A terrarium (plural: terraria or terrariums) is usually a sealable glass container containing soil and plants that can be opened for maintenance to access the plants inside; however, terraria can also be open to the atmosphere. Terraria are often kept as ornamental items.


A closed terrarium's transparent walls allow heat and light to enter, creating a unique environment for plant growth. Heat entering the sealed container allows the creation of a small water cycle due to evaporating moisture from the soil and plants. The water vapor then condenses onto the walls of the container, eventually falling back onto the plants and soil below. Light passing through the transparent walls, allowing photosynthesis, with the constant water supply provide an ideal environment for plants. Open terraria are not sealed and are better suited to plants requiring a more arid environment.

History of Terrariums

[1]The first terrarium was developed by botanist Nathaniel Bagshaw Ward in 1842.

[2]Ward had an interest in observing insect behaviour and accidentally left one of his jars unattended. A fern spore in the jar grew and germinated into a plant, becoming the first known terrarium. The trend quickly spread in the Victorian Era amongst the English. Instead of the terrarium, it was known as the Wardian case.

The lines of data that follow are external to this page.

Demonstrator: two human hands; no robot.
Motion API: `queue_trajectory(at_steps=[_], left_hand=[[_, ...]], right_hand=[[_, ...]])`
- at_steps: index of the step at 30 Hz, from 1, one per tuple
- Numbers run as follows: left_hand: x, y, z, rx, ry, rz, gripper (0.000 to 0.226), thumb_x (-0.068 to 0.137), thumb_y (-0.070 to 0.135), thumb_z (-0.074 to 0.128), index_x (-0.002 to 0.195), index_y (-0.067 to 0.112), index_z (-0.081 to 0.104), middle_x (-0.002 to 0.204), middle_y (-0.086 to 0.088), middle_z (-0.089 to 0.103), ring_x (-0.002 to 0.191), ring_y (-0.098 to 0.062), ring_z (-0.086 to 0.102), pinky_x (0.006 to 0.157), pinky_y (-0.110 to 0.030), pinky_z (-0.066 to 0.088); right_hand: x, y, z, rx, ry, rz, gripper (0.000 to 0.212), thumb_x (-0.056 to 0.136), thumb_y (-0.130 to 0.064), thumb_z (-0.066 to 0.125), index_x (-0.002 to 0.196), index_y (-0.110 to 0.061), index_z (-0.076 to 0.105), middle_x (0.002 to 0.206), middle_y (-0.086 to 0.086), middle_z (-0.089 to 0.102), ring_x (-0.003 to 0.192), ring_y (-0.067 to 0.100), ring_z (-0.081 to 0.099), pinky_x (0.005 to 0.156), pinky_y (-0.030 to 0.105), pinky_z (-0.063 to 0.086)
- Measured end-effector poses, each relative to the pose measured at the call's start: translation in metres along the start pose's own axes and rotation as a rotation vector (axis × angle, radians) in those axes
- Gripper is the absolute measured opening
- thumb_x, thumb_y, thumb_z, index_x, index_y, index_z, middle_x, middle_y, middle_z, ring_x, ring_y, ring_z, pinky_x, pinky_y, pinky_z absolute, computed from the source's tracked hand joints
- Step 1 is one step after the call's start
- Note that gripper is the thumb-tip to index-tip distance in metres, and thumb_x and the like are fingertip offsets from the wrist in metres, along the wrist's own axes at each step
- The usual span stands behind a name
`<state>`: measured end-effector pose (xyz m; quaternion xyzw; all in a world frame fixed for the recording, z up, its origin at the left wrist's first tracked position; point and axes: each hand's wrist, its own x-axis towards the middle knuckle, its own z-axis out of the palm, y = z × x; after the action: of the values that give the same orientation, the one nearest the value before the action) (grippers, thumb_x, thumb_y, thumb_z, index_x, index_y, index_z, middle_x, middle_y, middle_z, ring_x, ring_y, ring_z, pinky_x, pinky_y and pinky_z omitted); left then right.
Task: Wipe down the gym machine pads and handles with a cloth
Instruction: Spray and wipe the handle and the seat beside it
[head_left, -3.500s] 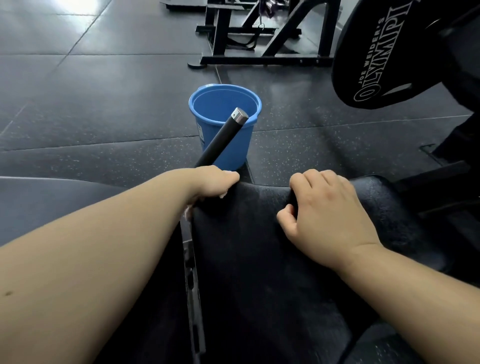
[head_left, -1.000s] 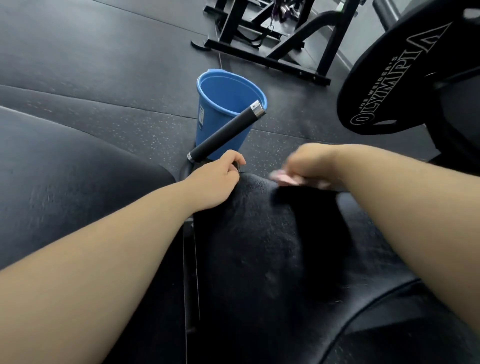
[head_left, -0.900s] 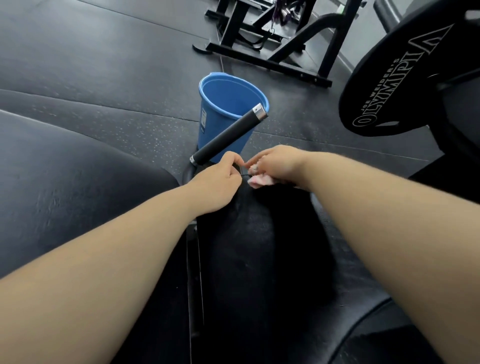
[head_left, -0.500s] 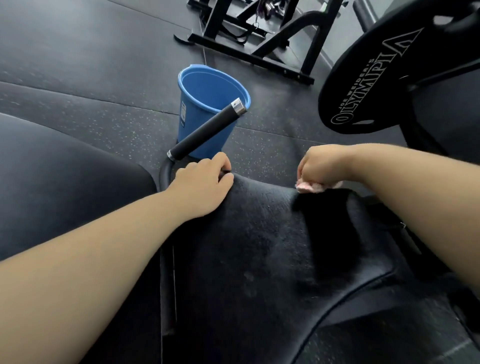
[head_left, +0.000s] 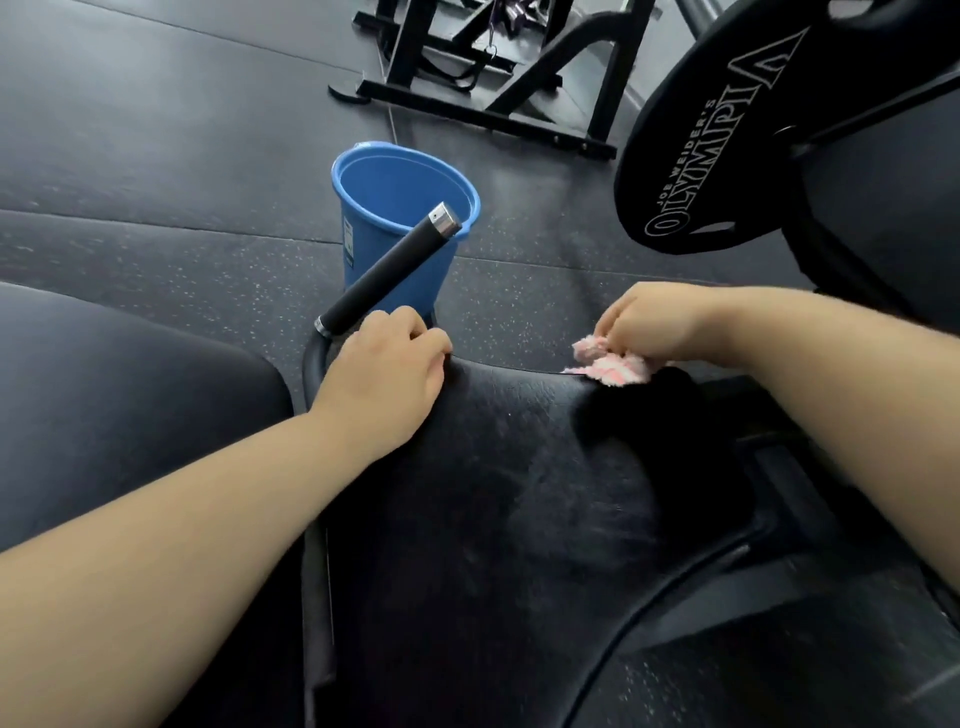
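A black seat pad (head_left: 509, 509) fills the lower middle of the head view. My right hand (head_left: 649, 325) is closed on a small pink cloth (head_left: 610, 364) that presses against the pad's far right edge. At the pad's far left corner rests my left hand (head_left: 387, 374), fingers curled over the edge, holding nothing else. A black handle (head_left: 389, 270) with a silver end cap sticks up and away just beyond my left hand.
A blue bucket (head_left: 363, 208) stands on the rubber floor behind the handle. A black weight plate (head_left: 727, 156) marked OLYMPIA hangs at the upper right. Another black pad (head_left: 114, 405) lies to the left. A black machine frame (head_left: 483, 104) stands farther back.
My right hand carried the pink cloth left along the pad's far edge to my left hand, then back to the right. My left hand stayed at the left corner.
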<state>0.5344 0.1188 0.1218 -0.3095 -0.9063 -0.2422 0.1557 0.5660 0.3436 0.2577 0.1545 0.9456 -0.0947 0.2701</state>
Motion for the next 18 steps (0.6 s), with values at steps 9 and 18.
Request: queue_trajectory(at_steps=[9,18], left_hand=[[0.029,0.076,-0.035,0.522,-0.496,0.042,0.022,0.096,0.009,0.048,0.114,0.014,0.060,0.104,-0.007,0.056,0.093,-0.027,0.056,0.066,-0.035,0.039],[-0.001,0.102,-0.029,0.338,-0.650,-0.128,0.056,0.106,0.031,0.027,0.157,0.015,0.009,0.148,-0.028,0.036,0.121,-0.042,0.052,0.091,-0.045,0.048]], right_hand=[[0.011,-0.015,0.025,0.190,0.069,-0.084,0.027,0.096,-0.015,0.056,0.118,-0.007,0.069,0.109,0.010,0.068,0.095,0.024,0.060,0.081,0.030,0.051],[-0.011,0.056,0.024,0.592,0.385,0.062,0.020,0.091,-0.004,0.051,0.100,-0.006,0.069,0.101,0.010,0.066,0.091,0.024,0.064,0.069,0.024,0.050]])
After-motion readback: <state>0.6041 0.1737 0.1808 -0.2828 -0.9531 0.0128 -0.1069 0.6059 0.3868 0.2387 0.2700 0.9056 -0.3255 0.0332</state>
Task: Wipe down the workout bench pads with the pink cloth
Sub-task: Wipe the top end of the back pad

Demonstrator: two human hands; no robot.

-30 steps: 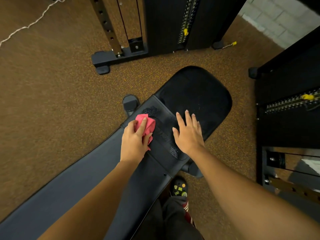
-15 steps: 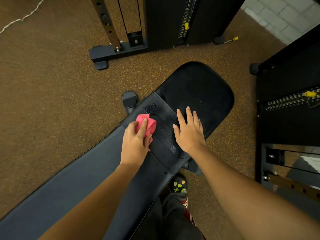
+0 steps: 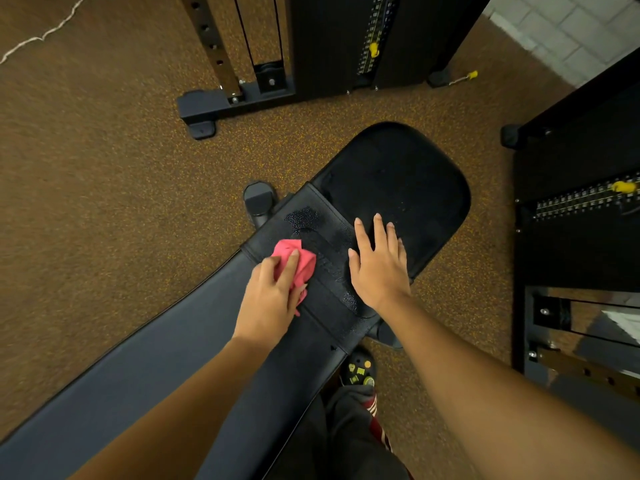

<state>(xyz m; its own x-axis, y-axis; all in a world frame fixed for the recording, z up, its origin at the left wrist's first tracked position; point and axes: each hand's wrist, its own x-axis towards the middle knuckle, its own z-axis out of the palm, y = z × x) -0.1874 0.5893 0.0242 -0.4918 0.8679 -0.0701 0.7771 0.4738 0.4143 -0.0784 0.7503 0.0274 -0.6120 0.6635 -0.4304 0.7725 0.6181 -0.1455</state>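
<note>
The left hand (image 3: pixel 270 299) grips a crumpled pink cloth (image 3: pixel 299 263), bunched into a small wad; the forefinger lies nearly straight across its top, the other fingers curl round its near side, and the hand presses the wad down on the black textured vinyl band (image 3: pixel 325 233) where the two pads of the workout bench meet; a corner of cloth pokes out below the hand, toward the right. The right hand (image 3: pixel 377 268) lies flat, palm down, just beside the cloth and apart from it; its fingers are straight and slightly spread, holding nothing; the fingertips reach onto the rounded black seat pad (image 3: pixel 408 181), the heel of the hand rests on the band.

The long dark-grey vinyl back pad (image 3: pixel 145 372) runs diagonally from lower left up to the band; the seat pad carries the same line on, its rounded end pointing to upper right.

The bench stands on a brown speckled rubber floor (image 3: pixel 104 202); a black weight-stack machine with a yellow pin (image 3: pixel 346 39) stands beyond it, a second black weight stack (image 3: pixel 581 209) to the right; a dark clog with coloured charms (image 3: pixel 360 370) shows beside the bench's near edge.
</note>
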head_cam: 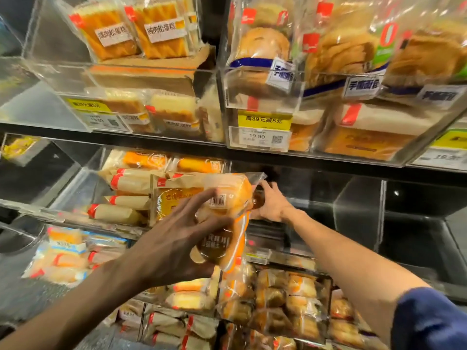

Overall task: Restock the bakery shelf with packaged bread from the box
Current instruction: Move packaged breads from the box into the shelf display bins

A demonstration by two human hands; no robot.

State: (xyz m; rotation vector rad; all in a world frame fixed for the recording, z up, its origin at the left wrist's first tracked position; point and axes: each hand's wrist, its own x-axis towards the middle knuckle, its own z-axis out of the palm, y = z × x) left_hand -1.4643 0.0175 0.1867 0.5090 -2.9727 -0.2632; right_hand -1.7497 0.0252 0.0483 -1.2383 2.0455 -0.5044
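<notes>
A clear bag of round buns point(228, 218) with an orange stripe and a barcode label hangs in front of the middle shelf. My left hand point(174, 238) holds it from the left, fingers spread over the bag. My right hand point(271, 202) grips its far top end beside an acrylic bin point(358, 208) on the middle shelf whose inside looks dark and bare. The bin to the left holds stacked wrapped loaves point(131, 195).
Upper bins carry sliced cake packs point(141, 31) and bagged torn bread point(338, 54), with yellow price tags point(264, 121) on the fronts. Lower shelves hold bagged rolls point(280, 299) and wrapped cakes point(65, 253). Clear dividers separate the bins.
</notes>
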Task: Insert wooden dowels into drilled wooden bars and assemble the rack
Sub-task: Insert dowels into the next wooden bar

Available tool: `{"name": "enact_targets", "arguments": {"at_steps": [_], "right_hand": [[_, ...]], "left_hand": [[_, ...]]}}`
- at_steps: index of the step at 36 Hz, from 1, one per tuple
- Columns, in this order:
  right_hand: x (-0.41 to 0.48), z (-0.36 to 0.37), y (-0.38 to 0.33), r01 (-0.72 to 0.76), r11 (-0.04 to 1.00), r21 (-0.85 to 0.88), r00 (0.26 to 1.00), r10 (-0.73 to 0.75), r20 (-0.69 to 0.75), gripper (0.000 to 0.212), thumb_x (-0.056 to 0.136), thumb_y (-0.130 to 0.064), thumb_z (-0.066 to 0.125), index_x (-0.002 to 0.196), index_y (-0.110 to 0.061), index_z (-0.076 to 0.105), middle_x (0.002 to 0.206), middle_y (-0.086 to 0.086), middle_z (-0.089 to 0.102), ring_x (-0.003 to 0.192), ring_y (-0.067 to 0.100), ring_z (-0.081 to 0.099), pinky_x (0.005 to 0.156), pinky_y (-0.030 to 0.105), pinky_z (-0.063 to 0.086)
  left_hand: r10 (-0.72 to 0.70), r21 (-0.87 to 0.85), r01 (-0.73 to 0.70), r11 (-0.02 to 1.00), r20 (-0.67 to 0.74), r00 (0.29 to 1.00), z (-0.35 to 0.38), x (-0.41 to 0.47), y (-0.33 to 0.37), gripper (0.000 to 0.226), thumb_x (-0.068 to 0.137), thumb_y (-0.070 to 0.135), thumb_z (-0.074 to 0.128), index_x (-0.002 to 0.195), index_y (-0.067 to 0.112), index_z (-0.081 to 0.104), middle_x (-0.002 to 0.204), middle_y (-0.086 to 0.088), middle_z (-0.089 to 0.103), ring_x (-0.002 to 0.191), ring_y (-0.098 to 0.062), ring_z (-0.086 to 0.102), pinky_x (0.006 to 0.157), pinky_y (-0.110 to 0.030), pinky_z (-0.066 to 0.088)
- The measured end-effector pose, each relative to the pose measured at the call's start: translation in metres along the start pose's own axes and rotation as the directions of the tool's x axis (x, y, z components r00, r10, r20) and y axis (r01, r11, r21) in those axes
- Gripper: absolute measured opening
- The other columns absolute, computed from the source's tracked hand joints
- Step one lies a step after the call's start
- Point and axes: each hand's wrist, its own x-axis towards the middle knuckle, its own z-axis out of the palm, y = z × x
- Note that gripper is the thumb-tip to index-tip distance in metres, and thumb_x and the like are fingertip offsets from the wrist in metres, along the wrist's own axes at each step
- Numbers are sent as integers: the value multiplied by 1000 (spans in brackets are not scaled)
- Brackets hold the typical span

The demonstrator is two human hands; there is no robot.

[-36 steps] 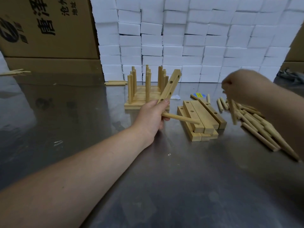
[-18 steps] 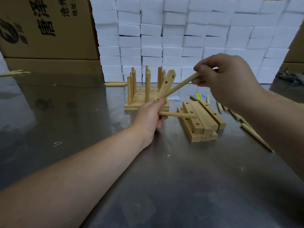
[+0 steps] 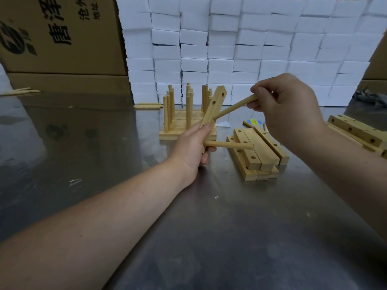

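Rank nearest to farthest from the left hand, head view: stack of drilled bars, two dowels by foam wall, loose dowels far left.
1. stack of drilled bars, just right of the left hand.
2. two dowels, farther back, against the foam wall.
3. loose dowels, far left.

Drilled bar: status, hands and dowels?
Left hand grips drilled bar, first dowel seated. Right hand pinches second dowel, tip at a hole. Nothing in the way.

Bare left hand [image 3: 189, 148], bare right hand [image 3: 290, 107]; forearms [image 3: 100, 231] uncovered to frame edge.
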Motion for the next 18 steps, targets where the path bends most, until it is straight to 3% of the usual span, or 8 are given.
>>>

[3]Ward hired carpenters to build his Wardian cases to export native British plants to Sydney, Australia. After months of travel, the plants arrived well and thriving. Likewise, plants from Australia sent to London using the same method were received by Ward in pristine condition. His experiment indicated plants can be sealed, without ventilation, and continue thriving.

[4]Wardian cases were used for many decades by Kew Gardens to ship plants around the British Empire and were also used during European colonization of Africa to bring African goods, like spices and coffee, back to Europe.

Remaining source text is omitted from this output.